Joshua Stevens/Landsat data from the USGS/GEOS-5 data/NASA GSFC

Antarctica, home to the coldest place on Earth, experienced a worrying heat wave earlier in February, possibly even setting a record high temperature for the normally frigid continent. A NASA satellite has taken stock of what that heat meant to the local ice cap and glaciers.

NASA's Earth Observatory released two images from the agency's Landsat 8 satellite. They highlight dramatic changes in the ice and snow along the northern tip of the Antarctic peninsula. 

A close-up look at Eagle Island on Feb. 4 showed plenty of snow coverage. A follow-up view from Feb. 13 revealed bright-blue melt ponds and exposed ground.

Enlarge Image

This satellite image shows Eagle Island in Antarctica on Feb. 4, prior to the heat wave.

Joshua Stevens/Landsat data from the USGS/GEOS-5 data/NASA GSFC

"I haven't seen melt ponds develop this quickly in Antarctica," said Mauri Pelto, a glaciologist at Nichols College in Massachusetts, in a NASA post on Friday.
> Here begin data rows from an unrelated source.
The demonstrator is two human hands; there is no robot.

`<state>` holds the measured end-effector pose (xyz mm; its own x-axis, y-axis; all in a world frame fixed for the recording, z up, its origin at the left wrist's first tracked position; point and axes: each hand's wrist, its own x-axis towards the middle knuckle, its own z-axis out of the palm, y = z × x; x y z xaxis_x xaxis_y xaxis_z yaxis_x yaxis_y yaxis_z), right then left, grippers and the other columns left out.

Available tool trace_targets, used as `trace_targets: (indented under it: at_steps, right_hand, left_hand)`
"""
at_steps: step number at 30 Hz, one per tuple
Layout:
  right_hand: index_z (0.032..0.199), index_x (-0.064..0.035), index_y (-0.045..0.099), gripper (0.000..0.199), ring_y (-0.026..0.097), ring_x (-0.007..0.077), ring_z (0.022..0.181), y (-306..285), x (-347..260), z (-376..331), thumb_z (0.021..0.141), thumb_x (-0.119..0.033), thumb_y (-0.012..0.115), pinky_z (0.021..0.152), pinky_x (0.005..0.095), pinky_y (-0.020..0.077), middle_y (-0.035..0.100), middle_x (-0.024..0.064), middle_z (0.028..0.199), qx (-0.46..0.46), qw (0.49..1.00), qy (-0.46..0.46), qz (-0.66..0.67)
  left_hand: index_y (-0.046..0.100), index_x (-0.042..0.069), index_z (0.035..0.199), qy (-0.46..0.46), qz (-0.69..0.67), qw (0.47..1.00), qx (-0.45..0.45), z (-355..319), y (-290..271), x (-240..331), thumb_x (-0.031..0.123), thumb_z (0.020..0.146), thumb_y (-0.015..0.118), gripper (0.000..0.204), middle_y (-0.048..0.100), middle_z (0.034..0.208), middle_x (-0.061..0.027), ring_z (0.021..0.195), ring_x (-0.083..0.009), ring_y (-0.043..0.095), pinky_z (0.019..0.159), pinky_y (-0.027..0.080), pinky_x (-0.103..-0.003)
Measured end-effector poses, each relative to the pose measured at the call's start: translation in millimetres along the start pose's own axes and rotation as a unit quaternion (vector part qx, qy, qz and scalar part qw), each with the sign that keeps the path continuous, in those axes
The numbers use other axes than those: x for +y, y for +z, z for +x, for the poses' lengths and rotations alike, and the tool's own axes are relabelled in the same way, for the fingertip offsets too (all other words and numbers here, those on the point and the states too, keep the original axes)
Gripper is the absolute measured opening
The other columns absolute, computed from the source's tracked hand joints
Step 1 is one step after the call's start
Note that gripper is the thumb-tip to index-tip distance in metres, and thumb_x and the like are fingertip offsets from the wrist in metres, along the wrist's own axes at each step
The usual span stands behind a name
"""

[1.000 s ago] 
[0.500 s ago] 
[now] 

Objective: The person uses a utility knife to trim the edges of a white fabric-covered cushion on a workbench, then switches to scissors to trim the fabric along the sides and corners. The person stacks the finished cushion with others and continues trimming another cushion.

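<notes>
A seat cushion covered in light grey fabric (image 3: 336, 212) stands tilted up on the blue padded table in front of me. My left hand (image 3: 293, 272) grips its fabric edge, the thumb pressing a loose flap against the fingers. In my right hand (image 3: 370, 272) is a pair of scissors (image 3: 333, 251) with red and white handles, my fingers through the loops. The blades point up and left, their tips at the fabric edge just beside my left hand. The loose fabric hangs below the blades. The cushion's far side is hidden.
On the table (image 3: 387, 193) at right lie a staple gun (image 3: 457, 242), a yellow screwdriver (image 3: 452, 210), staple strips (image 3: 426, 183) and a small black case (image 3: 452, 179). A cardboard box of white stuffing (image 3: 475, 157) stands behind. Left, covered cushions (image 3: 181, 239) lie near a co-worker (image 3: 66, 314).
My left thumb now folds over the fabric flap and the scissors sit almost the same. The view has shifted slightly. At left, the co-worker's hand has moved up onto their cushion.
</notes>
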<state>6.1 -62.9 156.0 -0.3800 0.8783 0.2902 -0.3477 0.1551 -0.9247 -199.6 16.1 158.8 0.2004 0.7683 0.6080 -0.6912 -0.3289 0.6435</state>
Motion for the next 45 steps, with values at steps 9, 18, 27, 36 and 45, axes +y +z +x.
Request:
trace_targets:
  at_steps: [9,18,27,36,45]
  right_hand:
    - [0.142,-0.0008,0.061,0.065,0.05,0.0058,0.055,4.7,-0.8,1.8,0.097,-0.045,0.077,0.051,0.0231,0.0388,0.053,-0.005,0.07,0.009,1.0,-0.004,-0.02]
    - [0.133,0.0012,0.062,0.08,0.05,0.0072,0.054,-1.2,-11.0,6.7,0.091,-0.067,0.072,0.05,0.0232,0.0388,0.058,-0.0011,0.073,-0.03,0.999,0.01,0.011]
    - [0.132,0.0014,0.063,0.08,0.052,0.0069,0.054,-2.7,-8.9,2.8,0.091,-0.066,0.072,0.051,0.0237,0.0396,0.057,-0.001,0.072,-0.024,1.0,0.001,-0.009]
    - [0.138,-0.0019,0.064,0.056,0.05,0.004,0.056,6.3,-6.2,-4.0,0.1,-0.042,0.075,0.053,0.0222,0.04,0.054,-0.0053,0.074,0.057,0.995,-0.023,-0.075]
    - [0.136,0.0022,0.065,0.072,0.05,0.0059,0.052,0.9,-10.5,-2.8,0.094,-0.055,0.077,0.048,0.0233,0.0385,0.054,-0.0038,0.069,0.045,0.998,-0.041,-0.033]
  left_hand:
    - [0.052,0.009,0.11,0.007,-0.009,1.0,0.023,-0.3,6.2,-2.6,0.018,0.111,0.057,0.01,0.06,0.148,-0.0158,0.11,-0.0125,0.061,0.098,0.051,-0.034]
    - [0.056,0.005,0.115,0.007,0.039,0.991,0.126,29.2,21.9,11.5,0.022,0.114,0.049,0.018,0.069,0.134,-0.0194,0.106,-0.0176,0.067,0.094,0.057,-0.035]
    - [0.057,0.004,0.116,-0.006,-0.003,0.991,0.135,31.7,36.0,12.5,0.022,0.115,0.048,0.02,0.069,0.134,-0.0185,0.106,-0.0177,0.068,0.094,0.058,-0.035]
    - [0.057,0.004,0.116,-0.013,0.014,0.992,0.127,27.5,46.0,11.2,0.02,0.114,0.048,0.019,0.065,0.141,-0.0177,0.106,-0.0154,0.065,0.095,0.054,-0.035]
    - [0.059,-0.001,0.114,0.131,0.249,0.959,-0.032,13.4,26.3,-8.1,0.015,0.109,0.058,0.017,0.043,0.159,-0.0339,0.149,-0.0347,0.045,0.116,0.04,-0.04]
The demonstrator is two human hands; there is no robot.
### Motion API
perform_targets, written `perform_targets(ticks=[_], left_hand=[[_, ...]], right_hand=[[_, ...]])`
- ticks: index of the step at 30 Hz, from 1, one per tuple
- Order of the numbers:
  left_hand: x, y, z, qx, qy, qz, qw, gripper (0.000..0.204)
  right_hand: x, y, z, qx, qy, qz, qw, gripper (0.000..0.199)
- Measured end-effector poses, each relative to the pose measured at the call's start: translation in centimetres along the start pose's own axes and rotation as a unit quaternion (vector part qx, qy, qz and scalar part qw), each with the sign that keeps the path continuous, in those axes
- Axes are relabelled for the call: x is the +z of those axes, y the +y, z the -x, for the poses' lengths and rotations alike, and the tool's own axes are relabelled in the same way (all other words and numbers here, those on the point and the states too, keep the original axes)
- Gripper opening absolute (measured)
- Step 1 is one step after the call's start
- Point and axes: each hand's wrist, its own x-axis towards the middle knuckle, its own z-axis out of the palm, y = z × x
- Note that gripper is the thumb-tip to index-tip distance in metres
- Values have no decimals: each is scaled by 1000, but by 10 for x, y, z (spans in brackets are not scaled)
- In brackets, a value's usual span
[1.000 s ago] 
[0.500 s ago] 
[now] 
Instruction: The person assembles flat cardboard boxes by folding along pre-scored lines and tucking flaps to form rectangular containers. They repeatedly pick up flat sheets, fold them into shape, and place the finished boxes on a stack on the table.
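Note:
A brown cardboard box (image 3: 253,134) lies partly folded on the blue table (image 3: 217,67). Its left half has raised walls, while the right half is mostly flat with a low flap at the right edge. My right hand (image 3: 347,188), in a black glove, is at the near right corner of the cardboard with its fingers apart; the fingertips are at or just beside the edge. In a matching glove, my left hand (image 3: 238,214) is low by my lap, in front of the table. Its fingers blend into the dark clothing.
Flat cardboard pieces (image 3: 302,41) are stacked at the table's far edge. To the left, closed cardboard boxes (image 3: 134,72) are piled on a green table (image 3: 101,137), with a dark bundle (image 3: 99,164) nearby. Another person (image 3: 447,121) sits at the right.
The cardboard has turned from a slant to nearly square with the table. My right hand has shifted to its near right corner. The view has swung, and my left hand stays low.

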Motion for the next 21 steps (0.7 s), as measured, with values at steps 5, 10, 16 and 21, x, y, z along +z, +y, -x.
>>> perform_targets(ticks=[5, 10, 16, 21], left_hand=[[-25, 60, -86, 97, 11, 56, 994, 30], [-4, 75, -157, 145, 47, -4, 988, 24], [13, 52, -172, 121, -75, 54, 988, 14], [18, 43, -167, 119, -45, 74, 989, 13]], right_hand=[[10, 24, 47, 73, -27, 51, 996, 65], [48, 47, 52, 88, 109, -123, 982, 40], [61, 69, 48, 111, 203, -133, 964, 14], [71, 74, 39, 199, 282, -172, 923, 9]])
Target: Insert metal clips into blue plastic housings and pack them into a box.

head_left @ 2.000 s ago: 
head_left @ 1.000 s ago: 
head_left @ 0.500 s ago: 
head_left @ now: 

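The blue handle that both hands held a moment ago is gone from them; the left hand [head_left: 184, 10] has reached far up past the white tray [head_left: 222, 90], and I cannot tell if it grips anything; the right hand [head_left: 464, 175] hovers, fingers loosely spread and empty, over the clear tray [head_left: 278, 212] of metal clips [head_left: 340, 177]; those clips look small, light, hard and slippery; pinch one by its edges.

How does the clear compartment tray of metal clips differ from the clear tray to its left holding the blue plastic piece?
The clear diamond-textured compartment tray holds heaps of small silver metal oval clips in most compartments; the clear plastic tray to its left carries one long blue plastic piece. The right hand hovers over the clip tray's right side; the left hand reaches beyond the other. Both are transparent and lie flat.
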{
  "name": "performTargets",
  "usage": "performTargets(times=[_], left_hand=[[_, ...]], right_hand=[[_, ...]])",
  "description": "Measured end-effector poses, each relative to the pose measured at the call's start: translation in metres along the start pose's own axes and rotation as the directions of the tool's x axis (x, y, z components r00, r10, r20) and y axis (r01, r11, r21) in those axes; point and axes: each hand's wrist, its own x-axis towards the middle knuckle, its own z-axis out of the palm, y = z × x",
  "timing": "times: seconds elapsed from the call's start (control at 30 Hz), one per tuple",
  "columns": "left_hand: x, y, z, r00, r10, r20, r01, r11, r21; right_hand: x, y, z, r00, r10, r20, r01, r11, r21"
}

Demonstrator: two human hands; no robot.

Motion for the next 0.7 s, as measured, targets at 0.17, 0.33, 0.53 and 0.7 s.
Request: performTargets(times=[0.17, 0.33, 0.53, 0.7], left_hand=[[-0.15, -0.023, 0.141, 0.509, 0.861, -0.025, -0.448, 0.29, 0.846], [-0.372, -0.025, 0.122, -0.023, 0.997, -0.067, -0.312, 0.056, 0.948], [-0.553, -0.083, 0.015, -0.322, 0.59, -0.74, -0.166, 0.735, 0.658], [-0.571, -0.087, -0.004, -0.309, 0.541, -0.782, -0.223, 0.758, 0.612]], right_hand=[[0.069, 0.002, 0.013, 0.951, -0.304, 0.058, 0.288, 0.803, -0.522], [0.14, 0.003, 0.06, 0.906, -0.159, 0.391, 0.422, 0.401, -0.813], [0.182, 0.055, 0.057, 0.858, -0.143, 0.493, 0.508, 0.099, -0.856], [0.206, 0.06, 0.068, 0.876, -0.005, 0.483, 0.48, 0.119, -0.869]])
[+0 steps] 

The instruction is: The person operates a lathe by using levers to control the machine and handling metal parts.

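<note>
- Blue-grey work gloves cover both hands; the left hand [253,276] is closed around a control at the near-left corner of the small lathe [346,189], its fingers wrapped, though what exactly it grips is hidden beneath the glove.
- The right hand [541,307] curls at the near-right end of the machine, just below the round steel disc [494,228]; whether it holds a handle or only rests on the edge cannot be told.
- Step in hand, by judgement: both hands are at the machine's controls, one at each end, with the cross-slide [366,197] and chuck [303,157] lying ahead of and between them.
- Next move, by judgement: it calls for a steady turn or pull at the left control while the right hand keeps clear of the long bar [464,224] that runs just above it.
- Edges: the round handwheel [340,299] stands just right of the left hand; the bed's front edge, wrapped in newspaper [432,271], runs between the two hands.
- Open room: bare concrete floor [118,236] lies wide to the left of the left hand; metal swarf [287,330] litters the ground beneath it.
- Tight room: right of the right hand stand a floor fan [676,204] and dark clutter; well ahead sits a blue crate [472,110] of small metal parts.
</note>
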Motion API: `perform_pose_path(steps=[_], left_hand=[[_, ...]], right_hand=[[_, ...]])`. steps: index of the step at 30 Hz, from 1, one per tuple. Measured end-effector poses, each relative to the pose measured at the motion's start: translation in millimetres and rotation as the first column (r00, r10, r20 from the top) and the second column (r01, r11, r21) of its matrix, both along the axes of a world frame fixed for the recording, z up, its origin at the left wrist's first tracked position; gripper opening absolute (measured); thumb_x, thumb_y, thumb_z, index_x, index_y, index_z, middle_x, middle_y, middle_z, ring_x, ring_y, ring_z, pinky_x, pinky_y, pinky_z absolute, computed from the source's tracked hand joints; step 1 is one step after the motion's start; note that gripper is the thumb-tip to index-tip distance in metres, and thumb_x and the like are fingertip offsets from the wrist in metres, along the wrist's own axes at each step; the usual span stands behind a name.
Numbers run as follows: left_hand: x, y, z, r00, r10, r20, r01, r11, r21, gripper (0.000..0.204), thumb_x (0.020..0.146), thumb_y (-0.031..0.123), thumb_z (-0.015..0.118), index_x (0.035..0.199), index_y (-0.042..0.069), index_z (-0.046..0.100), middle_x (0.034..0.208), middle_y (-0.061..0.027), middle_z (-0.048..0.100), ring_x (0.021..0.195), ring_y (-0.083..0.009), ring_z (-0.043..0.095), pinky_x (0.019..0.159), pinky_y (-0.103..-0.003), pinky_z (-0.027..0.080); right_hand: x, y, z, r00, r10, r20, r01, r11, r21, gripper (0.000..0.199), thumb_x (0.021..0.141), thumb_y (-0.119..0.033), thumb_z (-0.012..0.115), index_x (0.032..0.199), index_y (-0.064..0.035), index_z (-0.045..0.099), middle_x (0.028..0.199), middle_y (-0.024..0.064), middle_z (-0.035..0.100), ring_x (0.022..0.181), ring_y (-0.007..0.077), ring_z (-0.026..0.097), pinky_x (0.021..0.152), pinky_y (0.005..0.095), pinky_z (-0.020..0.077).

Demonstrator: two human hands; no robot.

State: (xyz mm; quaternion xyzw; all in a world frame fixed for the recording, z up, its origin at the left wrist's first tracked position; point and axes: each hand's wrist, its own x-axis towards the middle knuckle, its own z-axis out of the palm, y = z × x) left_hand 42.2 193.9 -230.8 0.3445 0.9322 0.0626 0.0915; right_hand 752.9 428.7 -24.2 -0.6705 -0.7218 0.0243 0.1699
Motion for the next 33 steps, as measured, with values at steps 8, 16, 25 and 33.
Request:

Eagle Island isn't far from Argentina's Esperanza research base where a record high temperature was logged Feb. 6.  

World Meteorological Organization committee is working to verify the record temperature reading, but the results of the warm spell are easy to spot in the satellite views. The heat wave liquefied around 20% of Eagle Island's seasonal snow accumulation in a matter of days.

The heat and related meltwater formation is part of a pattern. "If you think about this one event in February, it isn't that significant," said Pelto. "It's more significant that these events are coming more frequently."